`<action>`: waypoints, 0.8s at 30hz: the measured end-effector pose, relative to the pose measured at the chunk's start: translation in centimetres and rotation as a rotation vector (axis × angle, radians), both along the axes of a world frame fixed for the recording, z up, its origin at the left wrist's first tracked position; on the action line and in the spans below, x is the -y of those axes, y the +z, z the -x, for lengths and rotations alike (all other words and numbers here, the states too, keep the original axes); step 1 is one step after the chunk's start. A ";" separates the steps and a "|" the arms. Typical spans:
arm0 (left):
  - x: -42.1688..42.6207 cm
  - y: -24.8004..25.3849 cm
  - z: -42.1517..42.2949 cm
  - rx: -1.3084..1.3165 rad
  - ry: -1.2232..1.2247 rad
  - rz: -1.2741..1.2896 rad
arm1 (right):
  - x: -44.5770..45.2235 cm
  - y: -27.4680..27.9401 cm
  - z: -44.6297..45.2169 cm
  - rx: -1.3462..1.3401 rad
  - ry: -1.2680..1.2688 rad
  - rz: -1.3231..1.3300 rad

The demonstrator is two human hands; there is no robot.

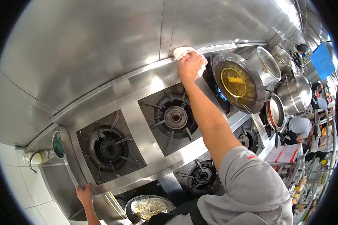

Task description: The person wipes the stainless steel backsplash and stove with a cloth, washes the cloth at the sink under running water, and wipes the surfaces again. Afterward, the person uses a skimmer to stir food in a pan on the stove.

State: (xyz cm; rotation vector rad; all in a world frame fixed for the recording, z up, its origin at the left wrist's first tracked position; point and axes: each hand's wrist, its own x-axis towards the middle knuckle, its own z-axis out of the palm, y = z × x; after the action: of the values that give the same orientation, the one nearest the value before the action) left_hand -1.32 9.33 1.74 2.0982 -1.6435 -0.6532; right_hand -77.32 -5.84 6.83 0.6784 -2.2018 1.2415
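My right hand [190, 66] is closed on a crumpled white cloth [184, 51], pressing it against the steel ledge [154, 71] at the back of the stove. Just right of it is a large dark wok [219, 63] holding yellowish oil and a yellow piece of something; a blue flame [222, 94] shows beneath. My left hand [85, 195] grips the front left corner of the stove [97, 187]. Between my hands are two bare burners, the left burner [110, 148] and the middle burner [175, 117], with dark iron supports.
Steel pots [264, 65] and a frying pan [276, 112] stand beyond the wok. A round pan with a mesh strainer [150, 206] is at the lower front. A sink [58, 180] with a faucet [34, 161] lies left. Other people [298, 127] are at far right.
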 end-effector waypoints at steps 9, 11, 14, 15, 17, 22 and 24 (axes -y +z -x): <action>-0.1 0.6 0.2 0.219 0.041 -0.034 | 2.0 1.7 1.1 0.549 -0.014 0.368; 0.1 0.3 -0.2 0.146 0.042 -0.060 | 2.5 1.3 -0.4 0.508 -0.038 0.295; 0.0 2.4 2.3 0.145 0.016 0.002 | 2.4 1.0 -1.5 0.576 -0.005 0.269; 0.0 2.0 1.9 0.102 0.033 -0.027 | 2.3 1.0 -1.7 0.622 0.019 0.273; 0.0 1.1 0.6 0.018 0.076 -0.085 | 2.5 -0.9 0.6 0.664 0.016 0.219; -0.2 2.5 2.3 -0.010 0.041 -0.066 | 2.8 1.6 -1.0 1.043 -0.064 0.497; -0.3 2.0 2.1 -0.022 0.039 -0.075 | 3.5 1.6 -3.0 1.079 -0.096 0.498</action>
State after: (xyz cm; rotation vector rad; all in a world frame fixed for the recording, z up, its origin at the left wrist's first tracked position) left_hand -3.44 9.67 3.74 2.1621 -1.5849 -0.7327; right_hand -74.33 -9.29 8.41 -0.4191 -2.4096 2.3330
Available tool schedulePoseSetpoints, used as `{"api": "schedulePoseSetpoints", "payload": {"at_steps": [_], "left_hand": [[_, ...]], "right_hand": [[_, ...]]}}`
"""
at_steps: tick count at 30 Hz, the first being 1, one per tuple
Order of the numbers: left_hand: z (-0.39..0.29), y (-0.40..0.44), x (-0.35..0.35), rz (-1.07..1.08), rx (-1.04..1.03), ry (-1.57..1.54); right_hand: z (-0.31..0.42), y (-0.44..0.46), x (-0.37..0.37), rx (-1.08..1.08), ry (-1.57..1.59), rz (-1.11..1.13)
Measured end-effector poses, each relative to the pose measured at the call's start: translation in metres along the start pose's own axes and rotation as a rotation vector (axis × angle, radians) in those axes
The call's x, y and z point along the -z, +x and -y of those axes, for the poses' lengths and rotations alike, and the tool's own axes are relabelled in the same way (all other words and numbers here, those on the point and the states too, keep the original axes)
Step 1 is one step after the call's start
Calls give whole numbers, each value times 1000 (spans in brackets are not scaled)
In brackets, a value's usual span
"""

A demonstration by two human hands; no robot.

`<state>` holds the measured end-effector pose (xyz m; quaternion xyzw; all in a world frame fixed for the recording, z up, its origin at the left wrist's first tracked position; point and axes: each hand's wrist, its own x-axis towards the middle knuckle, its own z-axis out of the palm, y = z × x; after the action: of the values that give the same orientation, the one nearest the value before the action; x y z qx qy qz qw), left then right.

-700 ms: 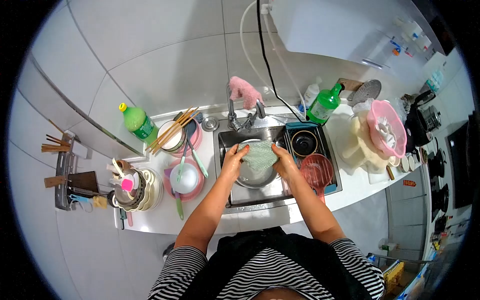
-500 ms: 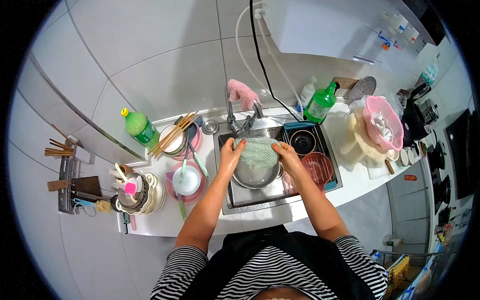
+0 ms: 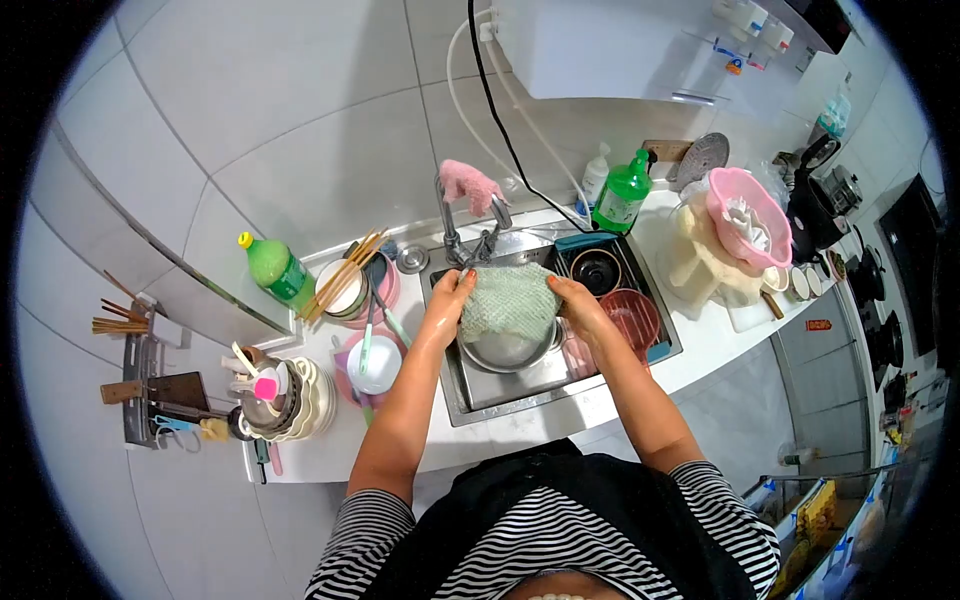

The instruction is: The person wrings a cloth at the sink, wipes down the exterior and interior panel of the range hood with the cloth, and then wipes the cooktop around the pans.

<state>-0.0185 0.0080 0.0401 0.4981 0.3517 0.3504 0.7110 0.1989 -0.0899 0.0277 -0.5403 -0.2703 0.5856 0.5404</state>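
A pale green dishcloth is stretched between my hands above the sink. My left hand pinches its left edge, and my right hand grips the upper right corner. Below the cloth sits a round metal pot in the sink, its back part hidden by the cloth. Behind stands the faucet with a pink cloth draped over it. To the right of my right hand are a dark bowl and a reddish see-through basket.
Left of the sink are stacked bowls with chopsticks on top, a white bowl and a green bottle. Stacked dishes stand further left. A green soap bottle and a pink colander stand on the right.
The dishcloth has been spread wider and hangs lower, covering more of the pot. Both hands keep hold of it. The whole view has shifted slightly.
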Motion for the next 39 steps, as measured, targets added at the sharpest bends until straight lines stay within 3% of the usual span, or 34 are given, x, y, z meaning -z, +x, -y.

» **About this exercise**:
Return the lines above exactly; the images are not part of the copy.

» **Answer below**:
`<action>`: waypoints, 0.8s at 30hz: the measured end-effector pose, relative to the pose measured at the chunk's start: translation in centimetres and rotation as a rotation vector (axis × angle, radians), both along the axes of a world frame fixed for the recording, z up, its origin at the left wrist's first tracked position; on the action line and in the spans below, x is the -y of those axes, y the +z, z the -x, for lengths and rotations alike (all other words and numbers here, the states too, keep the original axes); step 1 is one step after the chunk's start. A ";" separates the steps and a "|" the arms. Typical spans:
arm0 (left):
  - x: -42.1688..42.6207 cm
  - y: -24.8004..25.3849 cm
  - z: -42.1517..42.2949 cm
  - rx: -1.3084..1.3165 rad
  - ry: -1.2232..1.2247 rad
  - rz: -1.2741..1.2896 rad
arm1 (right):
  - x: -44.5770..45.2235 cm
  - y: -27.4680..27.9401 cm
  - z: -44.6297..45.2169 cm
  - rx: -1.3462..1.3401 rad
  - ry: -1.2680..1.2688 rad
  - rz: -1.3231..1.3300 rad

The demonstrator is two human hands; there is no robot.


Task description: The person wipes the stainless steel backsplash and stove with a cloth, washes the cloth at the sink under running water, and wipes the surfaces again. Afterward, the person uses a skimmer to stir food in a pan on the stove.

State: (xyz cm; rotation vector rad; all in a world frame fixed for the recording, z up, its origin at the left wrist's first tracked position; point and axes: each hand's wrist, its own x-axis towards the middle knuckle, its own z-axis out of the palm, y = z × x; after the action: of the values that give the same orientation, the one nearest the value before the action) left_hand -1.32 9.33 1.74 2.0982 -1.6435 -0.6532; right_hand -77.32 -5.84 6.83 0.6784 -2.2018 1.2415
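My right hand [190, 66] is closed on a crumpled white cloth [184, 51], pressing it against the steel ledge [154, 71] at the back of the stove. Just right of it is a large dark wok [219, 63] holding yellowish oil and a yellow piece of something; a blue flame [222, 94] shows beneath. My left hand [85, 195] grips the front left corner of the stove [97, 187]. Between my hands are two bare burners, the left burner [110, 148] and the middle burner [175, 117], with dark iron supports.
Steel pots [264, 65] and a frying pan [276, 112] stand beyond the wok. A round pan with a mesh strainer [150, 206] is at the lower front. A sink [58, 180] with a faucet [34, 161] lies left. Other people [298, 127] are at far right.
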 end-effector waypoints at steps 9, 11, 14, 15, 17, 22 and 24 (axes -y +z -x): <action>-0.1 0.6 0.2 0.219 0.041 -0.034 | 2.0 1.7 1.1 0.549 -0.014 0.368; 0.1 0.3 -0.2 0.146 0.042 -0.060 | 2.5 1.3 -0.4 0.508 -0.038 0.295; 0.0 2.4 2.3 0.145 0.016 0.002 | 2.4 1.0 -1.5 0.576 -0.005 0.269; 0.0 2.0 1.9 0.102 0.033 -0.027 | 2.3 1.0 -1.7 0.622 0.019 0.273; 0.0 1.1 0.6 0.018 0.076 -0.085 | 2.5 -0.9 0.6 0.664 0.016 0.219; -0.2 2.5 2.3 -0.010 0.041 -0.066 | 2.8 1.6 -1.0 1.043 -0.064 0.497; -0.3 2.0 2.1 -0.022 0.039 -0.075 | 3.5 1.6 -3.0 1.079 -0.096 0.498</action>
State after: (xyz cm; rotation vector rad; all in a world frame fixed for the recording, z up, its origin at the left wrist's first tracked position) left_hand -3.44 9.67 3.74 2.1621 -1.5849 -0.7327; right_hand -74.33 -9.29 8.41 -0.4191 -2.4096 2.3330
Available tool schedulePoseSetpoints, used as `{"api": "schedulePoseSetpoints", "payload": {"at_steps": [_], "left_hand": [[_, ...]], "right_hand": [[_, ...]]}}`
"""
at_steps: tick count at 30 Hz, the first being 1, one per tuple
Order of the numbers: left_hand: z (-0.39..0.29), y (-0.40..0.44), x (-0.35..0.35), rz (-1.07..1.08), rx (-1.04..1.03), ry (-1.57..1.54); right_hand: z (-0.31..0.42), y (-0.44..0.46), x (-0.37..0.37), rx (-1.08..1.08), ry (-1.57..1.59), rz (-1.11..1.13)
Measured end-effector poses, each relative to the pose measured at the call's start: translation in metres along the start pose's own axes and rotation as a rotation vector (axis × angle, radians) in those axes
The call's x, y and z point along the -z, +x and -y of those axes, for the poses' lengths and rotations alike, and the tool's own axes are relabelled in the same way (all other words and numbers here, those on the point and the states too, keep the original axes)
Step 1 is one step after the call's start
Calls give whole numbers, each value times 1000 (spans in brackets are not scaled)
In brackets, a value's usual span
"""

A demonstration by two human hands; no robot.

`<state>` holds the measured end-effector pose (xyz m; quaternion xyzw; all in a world frame fixed for the recording, z up, its origin at the left wrist's first tracked position; point and axes: each hand's wrist, its own x-axis towards the middle knuckle, its own z-axis out of the palm, y = z × x; after the action: of the values that give the same orientation, the one nearest the value before the action; x y z qx qy qz qw), left then right.

-700 ms: 
-500 ms: 
+0 ms: 

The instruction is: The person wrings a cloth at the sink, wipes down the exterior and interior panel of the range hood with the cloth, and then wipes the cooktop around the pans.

<state>-0.0185 0.0080 0.0401 0.4981 0.3517 0.3504 0.7110 0.1989 -0.0899 0.0277 -0.5403 -0.2703 0.5856 0.5404</state>
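A pale green dishcloth is stretched between my hands above the sink. My left hand pinches its left edge, and my right hand grips the upper right corner. Below the cloth sits a round metal pot in the sink, its back part hidden by the cloth. Behind stands the faucet with a pink cloth draped over it. To the right of my right hand are a dark bowl and a reddish see-through basket.
Left of the sink are stacked bowls with chopsticks on top, a white bowl and a green bottle. Stacked dishes stand further left. A green soap bottle and a pink colander stand on the right.
The dishcloth has been spread wider and hangs lower, covering more of the pot. Both hands keep hold of it. The whole view has shifted slightly.
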Motion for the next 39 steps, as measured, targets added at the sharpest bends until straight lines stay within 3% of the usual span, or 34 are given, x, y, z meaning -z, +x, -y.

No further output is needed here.